Each entry should be set down exactly as written, except for any picture it holds.

[Collected data entries]
╭──

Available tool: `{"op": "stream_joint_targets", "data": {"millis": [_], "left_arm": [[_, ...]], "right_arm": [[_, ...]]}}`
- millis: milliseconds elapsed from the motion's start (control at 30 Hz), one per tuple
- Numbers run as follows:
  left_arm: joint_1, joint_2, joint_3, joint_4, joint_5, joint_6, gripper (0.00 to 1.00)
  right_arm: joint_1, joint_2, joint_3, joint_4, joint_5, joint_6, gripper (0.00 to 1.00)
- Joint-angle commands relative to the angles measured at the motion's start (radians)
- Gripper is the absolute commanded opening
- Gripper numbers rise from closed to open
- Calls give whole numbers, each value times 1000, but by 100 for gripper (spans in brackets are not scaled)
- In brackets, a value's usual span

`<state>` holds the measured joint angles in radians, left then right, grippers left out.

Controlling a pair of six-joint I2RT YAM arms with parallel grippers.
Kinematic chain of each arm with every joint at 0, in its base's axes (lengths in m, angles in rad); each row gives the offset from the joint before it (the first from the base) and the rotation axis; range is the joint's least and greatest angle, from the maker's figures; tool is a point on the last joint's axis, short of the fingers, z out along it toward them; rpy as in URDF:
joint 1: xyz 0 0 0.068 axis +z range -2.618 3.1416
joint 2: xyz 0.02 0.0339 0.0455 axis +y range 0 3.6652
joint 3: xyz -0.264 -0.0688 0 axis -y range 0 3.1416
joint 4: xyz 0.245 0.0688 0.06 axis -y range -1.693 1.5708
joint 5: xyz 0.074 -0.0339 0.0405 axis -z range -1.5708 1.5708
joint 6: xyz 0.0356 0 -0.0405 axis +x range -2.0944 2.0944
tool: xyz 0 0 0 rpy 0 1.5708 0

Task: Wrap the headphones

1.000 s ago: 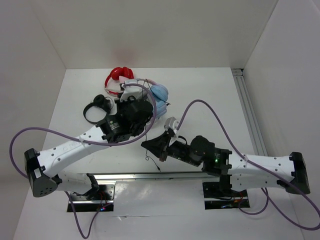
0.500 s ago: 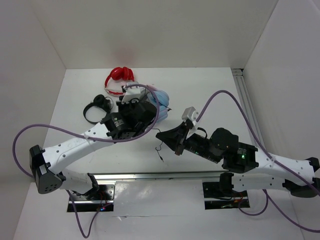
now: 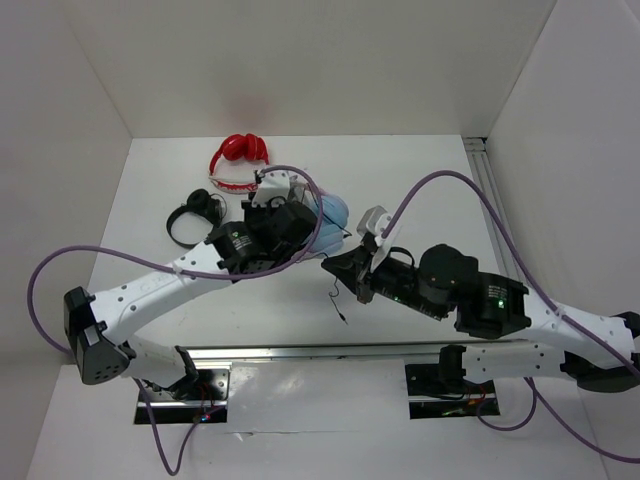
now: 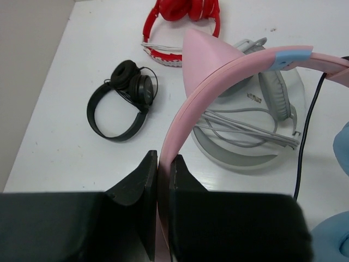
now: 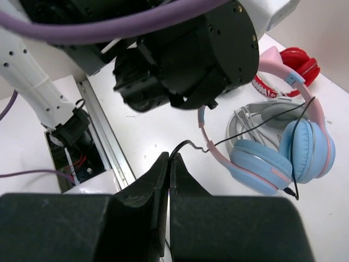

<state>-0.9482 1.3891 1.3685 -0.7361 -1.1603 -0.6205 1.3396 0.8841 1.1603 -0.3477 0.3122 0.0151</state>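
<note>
red headphones [image 3: 238, 149] at the back, black pair [image 4: 135, 86] nearby, grey pair [image 4: 275, 93] on a round dish [image 4: 234, 156]

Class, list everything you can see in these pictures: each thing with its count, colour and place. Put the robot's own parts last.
pink-blue headphones: one, pink band, light blue cups, mid-table, band held up
cable: one, black, hanging from the pink-blue pair
red headphones: one, red, far side of the table
black headphones: one, black, lying left of the others
grey headphones: one, grey, behind the pink-blue pair
table: one, white, under everything
left end effector: one, black, shut on the pink band
right end effector: one, black, shut on the cable
</note>
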Motion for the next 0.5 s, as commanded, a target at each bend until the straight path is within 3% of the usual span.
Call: {"op": "stream_joint_targets", "data": {"millis": [0, 133, 267, 467], "left_arm": [[46, -56, 79, -18, 29, -85, 0], [138, -84, 124, -54, 143, -200, 0], [170, -55, 228, -97, 191, -301, 0], [190, 47, 323, -141, 215, -380, 0]], "right_arm": [[9, -14, 97, -62, -51, -41, 0], [9, 13, 110, -88, -192, -75, 0], [9, 24, 30, 2, -359, -109, 0], [18, 110, 39, 59, -400, -109, 0]]}}
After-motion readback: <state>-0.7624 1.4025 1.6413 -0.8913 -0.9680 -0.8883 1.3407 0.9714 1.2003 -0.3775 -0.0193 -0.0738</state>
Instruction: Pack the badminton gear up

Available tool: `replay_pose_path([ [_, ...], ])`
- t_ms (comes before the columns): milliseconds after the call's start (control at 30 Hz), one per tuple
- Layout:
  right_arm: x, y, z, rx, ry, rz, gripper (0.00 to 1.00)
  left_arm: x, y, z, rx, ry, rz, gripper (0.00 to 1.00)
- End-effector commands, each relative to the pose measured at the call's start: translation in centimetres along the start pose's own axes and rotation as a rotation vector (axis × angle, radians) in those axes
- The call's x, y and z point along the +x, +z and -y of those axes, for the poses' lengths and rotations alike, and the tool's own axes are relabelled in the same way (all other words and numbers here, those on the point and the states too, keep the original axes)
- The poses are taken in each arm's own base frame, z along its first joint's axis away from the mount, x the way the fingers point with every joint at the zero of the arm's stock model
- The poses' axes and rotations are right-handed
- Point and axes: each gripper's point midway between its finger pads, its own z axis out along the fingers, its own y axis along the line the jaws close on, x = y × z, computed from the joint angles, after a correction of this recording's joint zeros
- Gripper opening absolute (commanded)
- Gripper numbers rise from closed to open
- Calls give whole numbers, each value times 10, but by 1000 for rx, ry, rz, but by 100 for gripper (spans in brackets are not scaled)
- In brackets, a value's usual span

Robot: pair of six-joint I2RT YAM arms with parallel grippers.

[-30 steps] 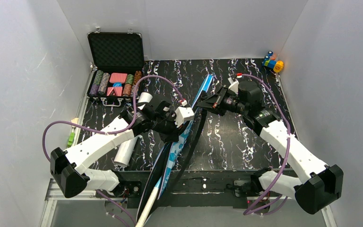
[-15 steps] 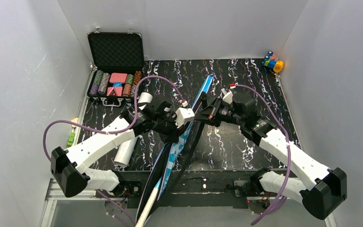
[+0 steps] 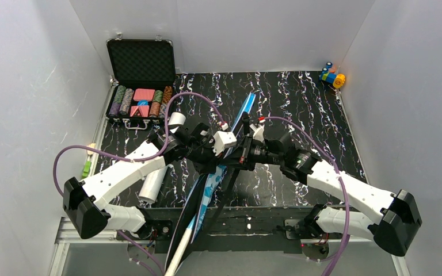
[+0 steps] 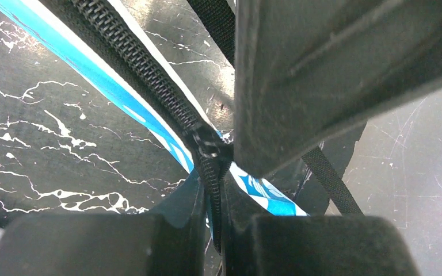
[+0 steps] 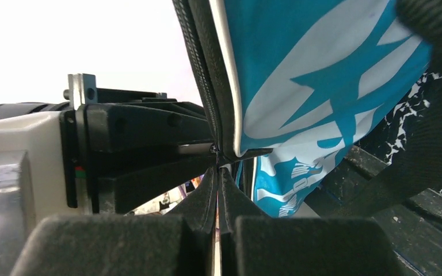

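Two grippers meet on your blue bag, which lies slanted across the middle of the table, with a white racket handle poking out past the near edge. Your left gripper pinches the bag's zipper. Your right gripper is pressed together, tips touching the bag's black edge.

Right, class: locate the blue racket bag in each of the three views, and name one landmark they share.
Top external: blue racket bag lies diagonally, centre to near edge.
Left wrist: its blue edge and zipper cross upper left to centre.
Right wrist: fills upper right.
Shared landmark: black marbled tabletop.
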Motion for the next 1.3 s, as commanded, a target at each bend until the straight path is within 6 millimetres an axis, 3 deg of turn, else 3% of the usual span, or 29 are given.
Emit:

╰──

**Answer section**
Available tool: `{"op": "stream_joint_targets", "data": {"millis": [_], "left_arm": [[_, ...]], "right_arm": [[_, ...]]}}`
- millis: milliseconds elapsed from the motion's start (control at 30 Hz), one per tuple
- Numbers run as follows:
  left_arm: joint_1, joint_2, joint_3, joint_4, joint_5, joint_6, gripper (0.00 to 1.00)
  right_arm: joint_1, joint_2, joint_3, joint_4, joint_5, joint_6, gripper (0.00 to 1.00)
- Joint-angle commands relative to the angles measured at the motion's start (radians)
- Gripper is the absolute commanded opening
- Gripper numbers rise from closed to open
- Calls give whole numbers, each value times 1000, but by 100 for gripper (spans in brackets are not scaled)
- In brackets, a value's usual span

`<state>` holds the measured joint angles in radians, left then right, grippers left out.

Controlling a pair of six-joint I2RT YAM arms with parallel grippers.
Kinematic chain of each arm with every joint at 0, in its base's axes (lengths in m, angles in rad); each row gives the offset from the joint before it (the first from the base) and the rotation axis; range is the joint's least and greatest angle, from the maker's figures; tool is a point on the last joint's axis, short of the fingers, z out along it toward them; rpy as in URDF:
joint 1: xyz 0 0 0.068 axis +z range -2.618 3.1416
joint 2: xyz 0.02 0.0339 0.0455 axis +y range 0 3.6652
joint 3: xyz -0.264 -0.0688 0 axis -y range 0 3.1416
joint 4: xyz 0.245 0.0688 0.06 axis -y range -1.693 1.5708
joint 5: xyz 0.074 -0.0339 0.0405 axis -z range -1.5708 1.5708
joint 6: xyz 0.0356 0 -0.0405 axis +x range -2.0944 2.0944
tool: xyz 0 0 0 rpy 0 1.5708 0

Task: Wrap the headphones

1.000 s ago: 
0.500 s ago: 
now: 
now: 
now: 

<state>-0.9482 1.3891 1.3685 -0.7361 -1.1603 -0.6205 1.3396 0.8841 1.1603 -0.3477 0.3122 0.0151</state>
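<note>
red headphones [image 3: 238, 149] at the back, black pair [image 4: 135, 86] nearby, grey pair [image 4: 275, 93] on a round dish [image 4: 234, 156]

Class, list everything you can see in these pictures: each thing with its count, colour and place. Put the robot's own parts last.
pink-blue headphones: one, pink band, light blue cups, mid-table, band held up
cable: one, black, hanging from the pink-blue pair
red headphones: one, red, far side of the table
black headphones: one, black, lying left of the others
grey headphones: one, grey, behind the pink-blue pair
table: one, white, under everything
left end effector: one, black, shut on the pink band
right end effector: one, black, shut on the cable
</note>
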Motion for the next 0.5 s, as commanded, a target at each bend until the straight path is within 3% of the usual span.
Call: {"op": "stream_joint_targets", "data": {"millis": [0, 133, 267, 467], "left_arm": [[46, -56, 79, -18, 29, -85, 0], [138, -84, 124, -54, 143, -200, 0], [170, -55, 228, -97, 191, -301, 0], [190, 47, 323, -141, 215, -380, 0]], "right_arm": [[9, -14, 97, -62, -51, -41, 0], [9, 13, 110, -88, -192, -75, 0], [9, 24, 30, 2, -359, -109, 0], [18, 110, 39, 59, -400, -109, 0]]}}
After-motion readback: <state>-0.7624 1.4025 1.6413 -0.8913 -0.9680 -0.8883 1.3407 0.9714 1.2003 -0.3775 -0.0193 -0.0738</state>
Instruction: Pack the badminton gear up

Available tool: `replay_pose_path([ [_, ...], ])`
- t_ms (comes before the columns): milliseconds after the call's start (control at 30 Hz), one per tuple
- Layout:
  right_arm: x, y, z, rx, ry, rz, gripper (0.00 to 1.00)
  left_arm: x, y, z, rx, ry, rz, gripper (0.00 to 1.00)
- End-effector commands, each relative to the pose measured at the call's start: translation in centimetres along the start pose's own axes and rotation as a rotation vector (axis × angle, radians) in those axes
- The call's x, y and z point along the +x, +z and -y of those axes, for the poses' lengths and rotations alike, and the tool's own axes are relabelled in the same way (all other words and numbers here, those on the point and the states too, keep the original axes)
- The poses are taken in each arm's own base frame, z along its first joint's axis away from the mount, x the way the fingers point with every joint at the zero of the arm's stock model
- The poses' axes and rotations are right-handed
- Point and axes: each gripper's point midway between its finger pads, its own z axis out along the fingers, its own y axis along the line the jaws close on, x = y × z, computed from the joint angles, after a correction of this recording's joint zeros
- Gripper opening absolute (commanded)
- Gripper numbers rise from closed to open
- Calls give whole numbers, each value times 10, but by 1000 for rx, ry, rz, but by 100 for gripper (spans in brackets are not scaled)
- In brackets, a value's usual span

Robot: pair of six-joint I2RT YAM arms with parallel grippers.

[-30 steps] 
[-15 steps] 
[+0 steps] 
[+0 steps] 
[+0 steps] 

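Two grippers meet on your blue bag, which lies slanted across the middle of the table, with a white racket handle poking out past the near edge. Your left gripper pinches the bag's zipper. Your right gripper is pressed together, tips touching the bag's black edge.

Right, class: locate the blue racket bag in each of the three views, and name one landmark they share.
Top external: blue racket bag lies diagonally, centre to near edge.
Left wrist: its blue edge and zipper cross upper left to centre.
Right wrist: fills upper right.
Shared landmark: black marbled tabletop.
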Motion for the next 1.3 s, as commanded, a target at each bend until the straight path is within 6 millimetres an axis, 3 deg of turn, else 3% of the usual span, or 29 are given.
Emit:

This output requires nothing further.